• Task requirements
Among the records below, which lines contain the string "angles"? Report them.

(Stored records)
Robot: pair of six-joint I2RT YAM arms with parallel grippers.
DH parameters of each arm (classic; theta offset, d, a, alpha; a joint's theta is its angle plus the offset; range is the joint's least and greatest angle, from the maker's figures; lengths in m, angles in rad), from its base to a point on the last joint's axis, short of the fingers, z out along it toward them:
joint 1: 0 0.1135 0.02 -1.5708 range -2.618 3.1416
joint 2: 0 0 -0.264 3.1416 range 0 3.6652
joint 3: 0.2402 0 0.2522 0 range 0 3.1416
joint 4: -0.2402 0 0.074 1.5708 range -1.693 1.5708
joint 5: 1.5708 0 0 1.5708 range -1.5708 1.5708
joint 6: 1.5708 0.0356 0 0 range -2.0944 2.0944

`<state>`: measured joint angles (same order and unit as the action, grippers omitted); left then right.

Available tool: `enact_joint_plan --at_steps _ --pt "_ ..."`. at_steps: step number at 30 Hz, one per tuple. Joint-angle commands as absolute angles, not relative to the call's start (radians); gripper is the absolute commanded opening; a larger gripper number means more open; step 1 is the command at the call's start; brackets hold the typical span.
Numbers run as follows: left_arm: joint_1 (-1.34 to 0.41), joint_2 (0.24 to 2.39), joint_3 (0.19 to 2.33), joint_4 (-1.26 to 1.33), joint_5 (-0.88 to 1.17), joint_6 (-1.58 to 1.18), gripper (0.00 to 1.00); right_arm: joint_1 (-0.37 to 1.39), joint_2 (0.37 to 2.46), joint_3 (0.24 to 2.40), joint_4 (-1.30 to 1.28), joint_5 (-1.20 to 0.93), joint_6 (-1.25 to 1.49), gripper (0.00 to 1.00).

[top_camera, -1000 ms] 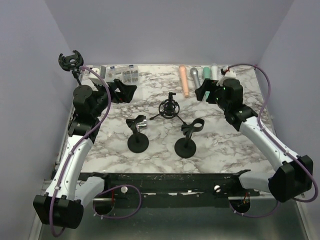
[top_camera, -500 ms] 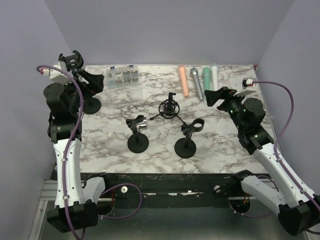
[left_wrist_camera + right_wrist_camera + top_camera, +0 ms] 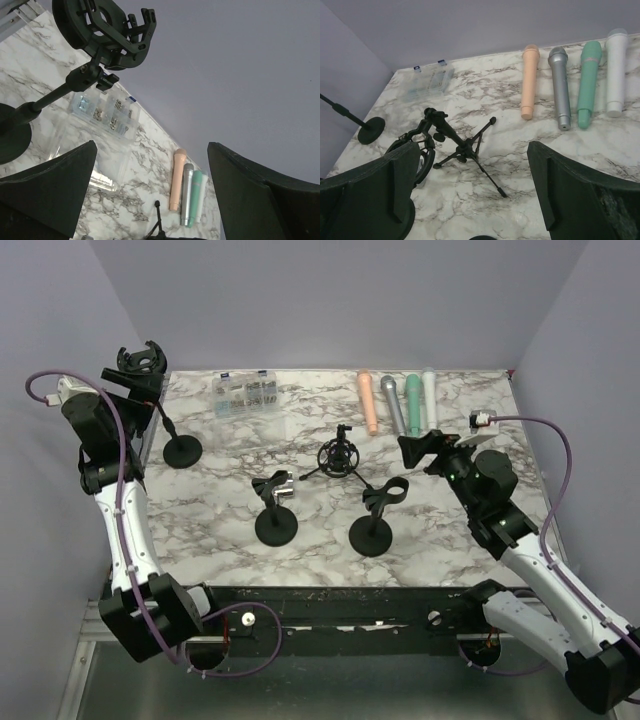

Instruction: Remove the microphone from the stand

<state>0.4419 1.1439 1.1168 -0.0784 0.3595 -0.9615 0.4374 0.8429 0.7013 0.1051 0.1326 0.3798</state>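
Several microphones lie side by side at the back of the marble table: peach (image 3: pixel 368 402), grey (image 3: pixel 393 405), green (image 3: pixel 412 402) and white (image 3: pixel 430 395). A tripod stand with a shock mount (image 3: pixel 338 457) stands mid-table, and two round-base stands (image 3: pixel 275 510) (image 3: pixel 375 520) stand in front of it. A tall stand (image 3: pixel 183 451) at the left carries an empty clip (image 3: pixel 107 30). I see no microphone in any holder. My left gripper (image 3: pixel 135 390) (image 3: pixel 150 200) is open and empty by the tall stand's clip. My right gripper (image 3: pixel 418 452) (image 3: pixel 470 195) is open and empty, right of the tripod stand (image 3: pixel 457 142).
A clear parts box (image 3: pixel 245 392) sits at the back left and also shows in the left wrist view (image 3: pixel 102 112). Purple walls close the table at the back and both sides. Cables loop off both arms.
My left arm has swung from mid-table back to the far left, beside the tall stand. My right gripper has drawn back and now sits lower, toward the tripod. Both stay empty.
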Motion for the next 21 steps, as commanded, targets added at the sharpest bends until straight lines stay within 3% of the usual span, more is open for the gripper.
enact_joint_plan --at_steps 1,9,21 --pt "0.451 1.233 1.207 -0.047 0.316 -1.073 0.94 0.478 0.82 0.679 0.153 0.216 0.344 0.97" --pt "0.45 1.39 1.331 -0.245 0.202 -1.122 0.87 0.537 0.838 0.664 0.181 0.271 0.321 0.98" --pt "0.446 1.476 1.339 -0.247 0.077 -1.108 0.74 0.555 0.866 0.659 0.193 0.307 0.311 0.99"
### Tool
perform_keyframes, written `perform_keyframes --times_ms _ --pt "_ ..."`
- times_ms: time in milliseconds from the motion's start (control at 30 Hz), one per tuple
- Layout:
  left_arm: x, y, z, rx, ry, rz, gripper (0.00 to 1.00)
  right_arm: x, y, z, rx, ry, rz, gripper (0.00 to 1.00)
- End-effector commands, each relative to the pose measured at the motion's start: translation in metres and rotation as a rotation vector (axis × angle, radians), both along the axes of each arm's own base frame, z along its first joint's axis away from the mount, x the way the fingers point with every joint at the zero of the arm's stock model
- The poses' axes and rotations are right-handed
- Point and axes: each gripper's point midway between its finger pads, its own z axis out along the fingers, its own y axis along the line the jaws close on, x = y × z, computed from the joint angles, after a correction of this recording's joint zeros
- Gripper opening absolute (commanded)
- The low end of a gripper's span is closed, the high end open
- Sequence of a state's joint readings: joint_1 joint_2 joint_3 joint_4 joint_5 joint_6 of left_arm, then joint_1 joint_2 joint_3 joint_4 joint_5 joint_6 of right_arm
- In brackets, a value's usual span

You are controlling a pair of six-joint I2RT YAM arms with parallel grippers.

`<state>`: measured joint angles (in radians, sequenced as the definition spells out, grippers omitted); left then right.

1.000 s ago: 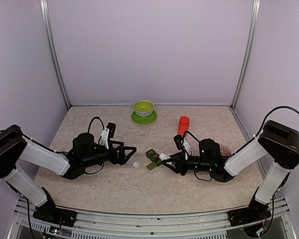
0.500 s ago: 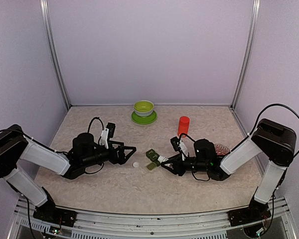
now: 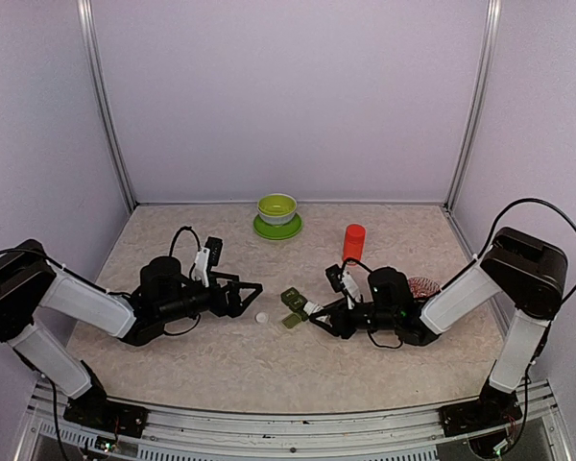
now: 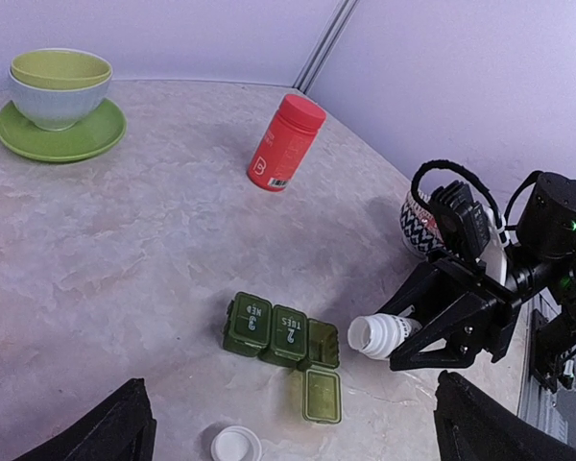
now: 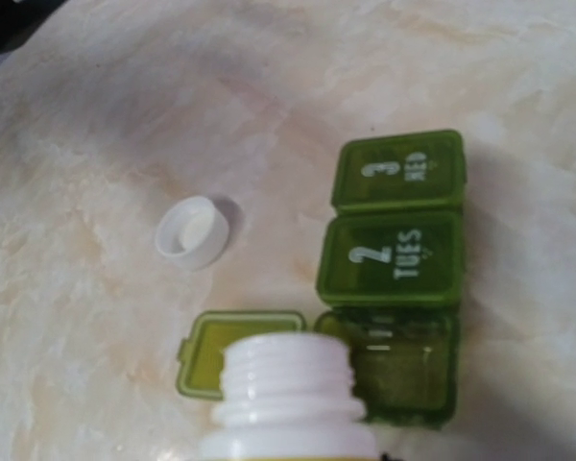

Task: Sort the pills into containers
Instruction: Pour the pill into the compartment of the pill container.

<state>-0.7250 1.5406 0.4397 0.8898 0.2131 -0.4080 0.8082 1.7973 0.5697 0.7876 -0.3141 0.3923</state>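
Lilac walls [image 3: 288,96] on three sides, beige marbled counter [image 3: 221,355]. Dark green pill box [image 4: 278,331], three joined compartments, is seen mid-counter between the two arms, lying flat. Compartments marked 3 WED and 2 TUES are shut. The end one is open, with its lid [image 4: 322,396] flipped out flat beside it. Contents of the open compartment can't be made out.

Right tool [image 3: 324,312] is clamped on a white bottle [image 4: 376,334]. The bottle is uncapped and tipped on its side, mouth pointed at the open end of the pill box and just above it. White cap [image 4: 236,445] is lying on the counter near the pill box, on the left arm's side, not touching it.

Left tool [image 3: 252,300] is spread wide with nothing held, low over the counter near the cap, aimed toward the pill box.

Red bottle [image 4: 286,144] is standing capped further back. Lime bowl on a saucer [image 4: 60,86] is placed at the far edge. Patterned bowl [image 4: 418,226] is partly hidden by the right arm.
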Motion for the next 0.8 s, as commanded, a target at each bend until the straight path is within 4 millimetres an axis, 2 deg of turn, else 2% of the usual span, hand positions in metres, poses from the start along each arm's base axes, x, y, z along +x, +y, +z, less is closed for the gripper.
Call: perform_keyframes --times_ms 0,767 --pt "-0.0007 -0.0001 -0.0006 -0.011 -0.001 -0.010 0.99 0.0100 -0.0006 -0.0032 -0.019 0.016 -0.036 0.20" --pt "0.0002 -0.0021 -0.0031 -0.009 0.007 -0.020 0.99 0.0140 -0.0046 -0.0114 -0.106 0.061 -0.060 0.20"
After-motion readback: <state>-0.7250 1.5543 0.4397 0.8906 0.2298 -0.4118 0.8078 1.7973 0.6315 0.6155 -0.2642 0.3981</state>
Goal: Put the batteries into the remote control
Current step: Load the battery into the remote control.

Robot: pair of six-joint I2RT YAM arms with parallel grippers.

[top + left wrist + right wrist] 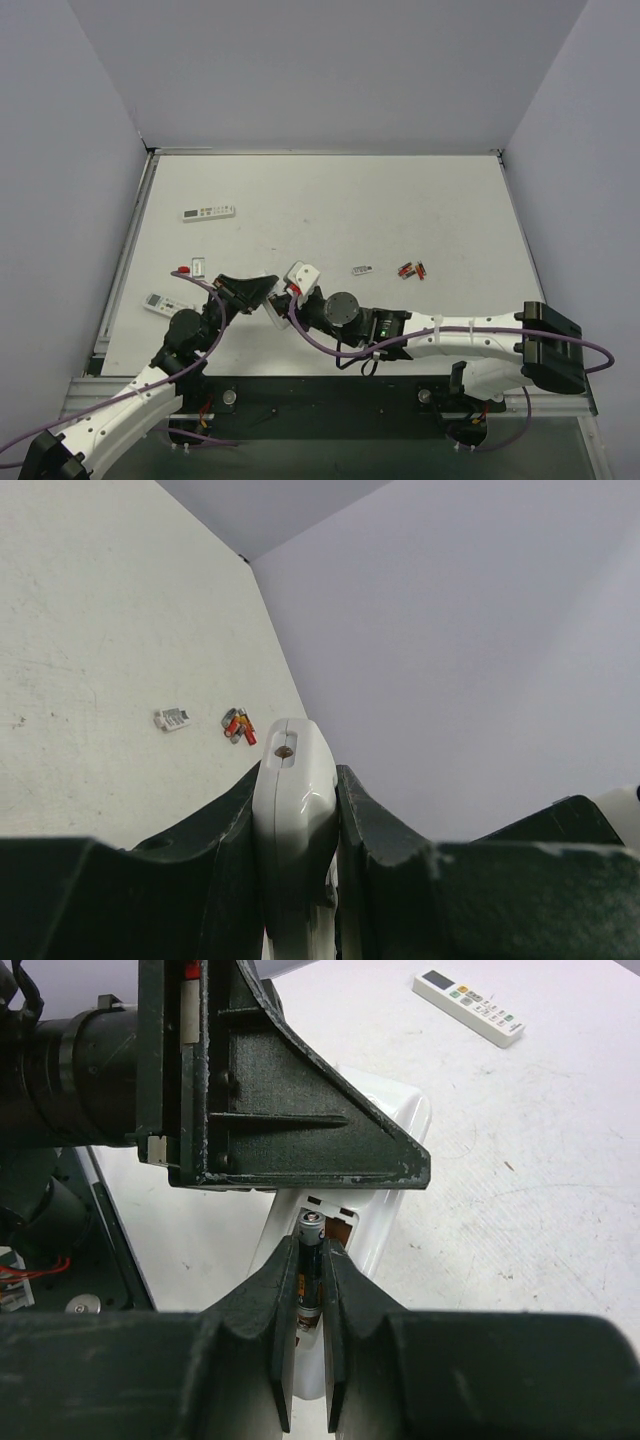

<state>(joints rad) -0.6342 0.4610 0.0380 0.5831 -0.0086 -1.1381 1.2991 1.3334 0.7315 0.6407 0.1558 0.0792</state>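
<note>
the left arm [110, 420] and right arm [470, 340] wore white shells over black joints, each trailing a purple cable [318, 346]. their fingers [250, 1350] were matte black, rough-cast, with pale chipped edges.

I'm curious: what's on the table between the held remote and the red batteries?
One small grey piece, nearer the batteries than the remote, in the top view.
</note>
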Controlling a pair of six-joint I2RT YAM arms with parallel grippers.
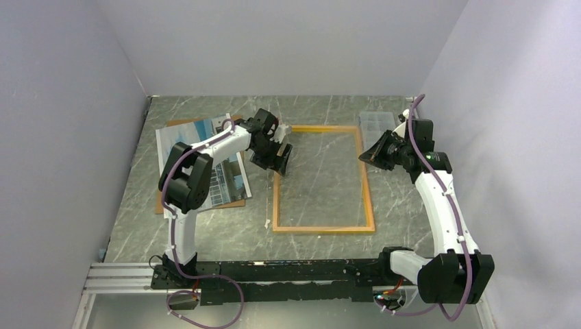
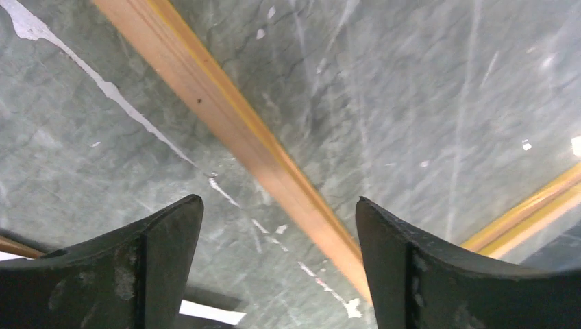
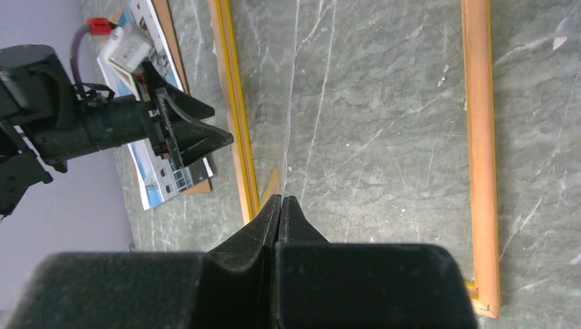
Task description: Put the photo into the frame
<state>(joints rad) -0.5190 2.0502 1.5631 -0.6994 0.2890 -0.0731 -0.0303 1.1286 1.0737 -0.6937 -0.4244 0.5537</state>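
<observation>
Frame [image 1: 322,229] flat on table [image 1: 205,236], centre of top view; marble shows through pane. Photo [image 1: 183,140] outside frame, left of centre, face up on brown board [image 1: 236,202], partly under left arm [image 1: 205,147]. Left gripper [image 1: 279,157] over frame's upper left rail. Jaws spread, rail passing between them in wrist view; cannot tell whether they touch it. Right gripper [image 1: 368,155] at frame's upper right rail, jaws pressed together, nothing pinched. Clear box [image 1: 376,123] upper right, near frame corner.

Reaches inward with left gripper [image 2: 277,205], jaws spread wide; holds right gripper [image 3: 279,200] pinched fully together, empty.
</observation>
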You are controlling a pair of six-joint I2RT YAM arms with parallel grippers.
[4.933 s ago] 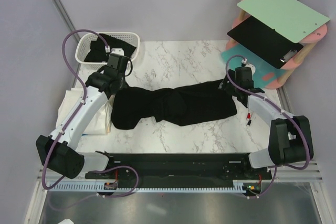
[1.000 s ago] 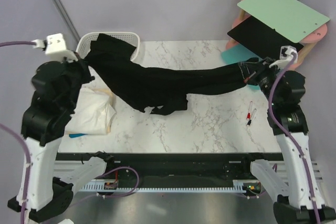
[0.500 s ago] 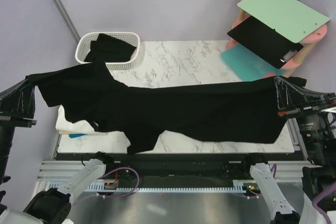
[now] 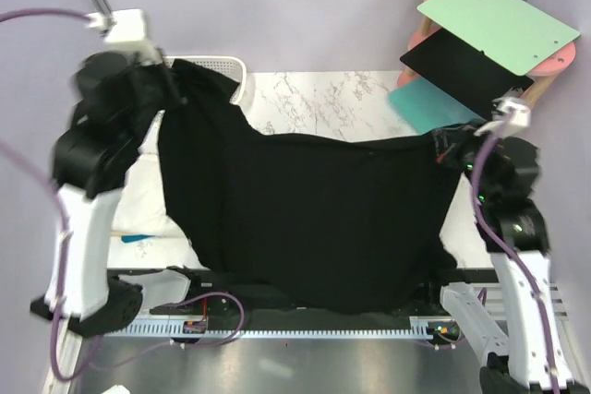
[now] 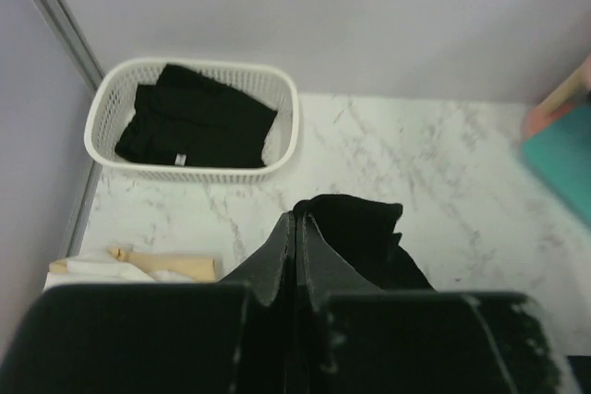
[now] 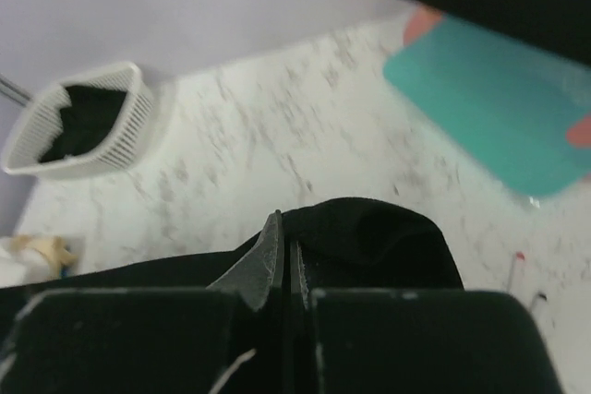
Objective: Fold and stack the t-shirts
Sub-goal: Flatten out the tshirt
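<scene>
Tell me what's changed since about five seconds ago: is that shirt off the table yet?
Yes. Both arms have risen. The left gripper and right gripper, each shut on the black t-shirt, lifted it off the marble. It lay bunched on the table before and now hangs spread between them. The basket, white shirt pile and black board have not moved.

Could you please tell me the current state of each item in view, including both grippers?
black t-shirt: lifted, hanging spread between both grippers.
left gripper: shut on one top corner of it.
right gripper: shut on the other top corner.
basket: upright, holding folded black cloth.
white and cream shirts: lying at the table's left edge, partly hidden.
</scene>
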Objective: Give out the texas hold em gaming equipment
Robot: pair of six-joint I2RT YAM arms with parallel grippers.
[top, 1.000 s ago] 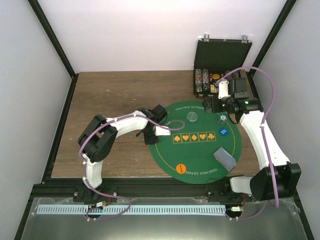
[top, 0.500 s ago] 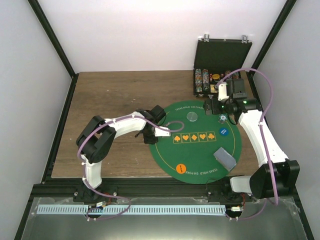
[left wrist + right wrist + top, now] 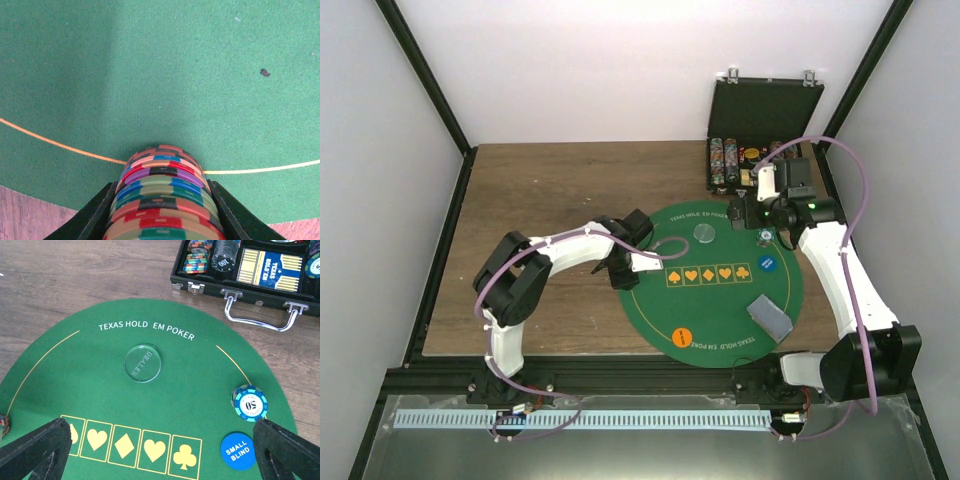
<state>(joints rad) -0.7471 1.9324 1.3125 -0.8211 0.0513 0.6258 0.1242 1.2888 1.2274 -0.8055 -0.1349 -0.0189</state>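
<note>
The left gripper (image 3: 162, 212) pinches a stack of striped chips (image 3: 160, 172) down at the left rim of the green mat (image 3: 175, 75) — a finger pressed to each side. The right gripper (image 3: 162, 455) (spread wide, holding nothing) hangs over the mat's far side, near the blue chip (image 3: 249, 403) and the black case (image 3: 210, 281).

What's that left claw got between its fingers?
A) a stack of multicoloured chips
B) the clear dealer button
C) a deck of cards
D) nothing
A: in the left wrist view, the left gripper is closed on a stack of multicoloured chips over the green mat.
</note>
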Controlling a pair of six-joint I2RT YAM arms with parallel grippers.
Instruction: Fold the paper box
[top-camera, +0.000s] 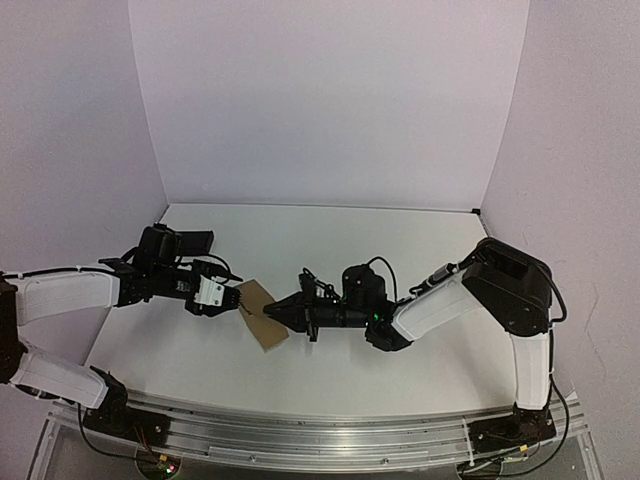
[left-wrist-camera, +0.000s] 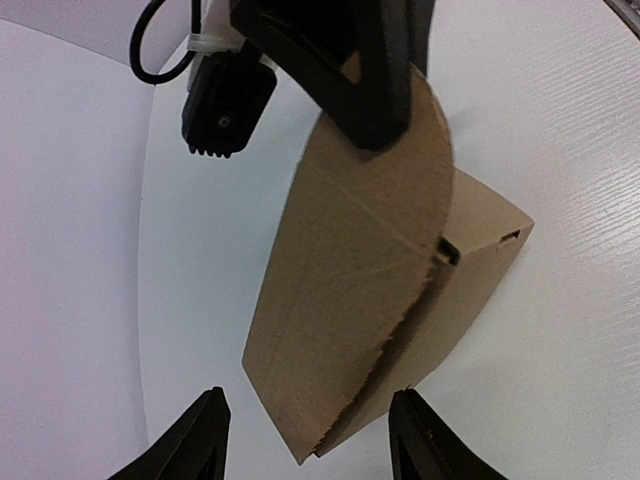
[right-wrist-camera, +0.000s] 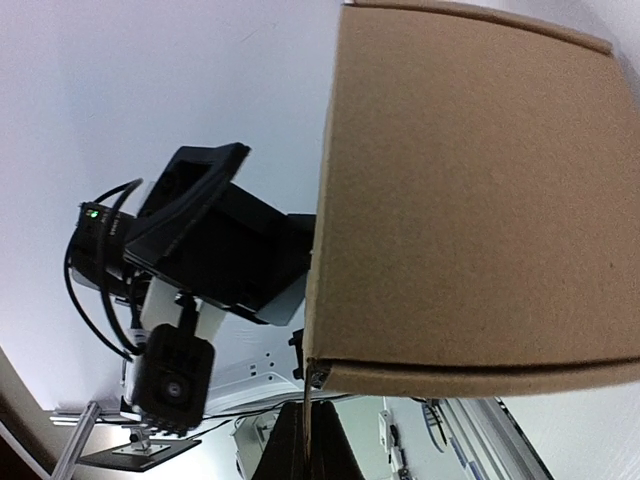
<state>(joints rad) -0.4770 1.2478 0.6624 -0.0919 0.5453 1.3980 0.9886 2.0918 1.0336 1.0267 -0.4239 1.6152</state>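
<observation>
The paper box (top-camera: 262, 314) is a brown cardboard piece, partly folded, held just above the table at centre left. My right gripper (top-camera: 274, 312) comes in from the right and is shut on a thin flap edge of the paper box (right-wrist-camera: 480, 200); the right gripper's (right-wrist-camera: 312, 445) two fingers are pressed together on that flap. My left gripper (left-wrist-camera: 310, 445) is open. Its fingers (left-wrist-camera: 200, 440) stand on either side of the paper box's (left-wrist-camera: 350, 300) lower corner, with a gap on each side. The right gripper (left-wrist-camera: 368, 110) pinches the far flap.
A small black rectangular object (top-camera: 196, 240) lies at the back left, behind the left arm. White walls close the table at the back and sides. A metal rail (top-camera: 330, 432) runs along the near edge.
</observation>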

• Answer
DH parameters of each arm (classic; theta offset, d, a, alpha; a joint's theta is its angle plus the offset; range is the joint's least and greatest angle, from the maker's figures; lengths in m, angles in rad), from its base to a point on the last joint's axis, short of the fingers, z out along it toward them:
`<state>`: measured joint angles (same order and unit as the action, grippers omitted); left then right.
Available tool: `enact_joint_plan --at_steps _ --pt "_ ..."`. at_steps: step number at 30 Hz, one per tuple. Joint-angle commands as absolute angles, not relative to the call's start (radians); gripper is the absolute commanded opening; a larger gripper number means more open; step 1 is the command at the call's start; brackets hold the typical span.
- Point and axes: each gripper's point midway between its finger pads, its own z axis out along the fingers, its own y axis along the line the jaws close on, x = y × z, computed from the joint angles, after a correction of this recording's joint zeros
`<state>`: measured joint angles (in radians, sequenced as the definition spells out, grippers omitted); left then right.

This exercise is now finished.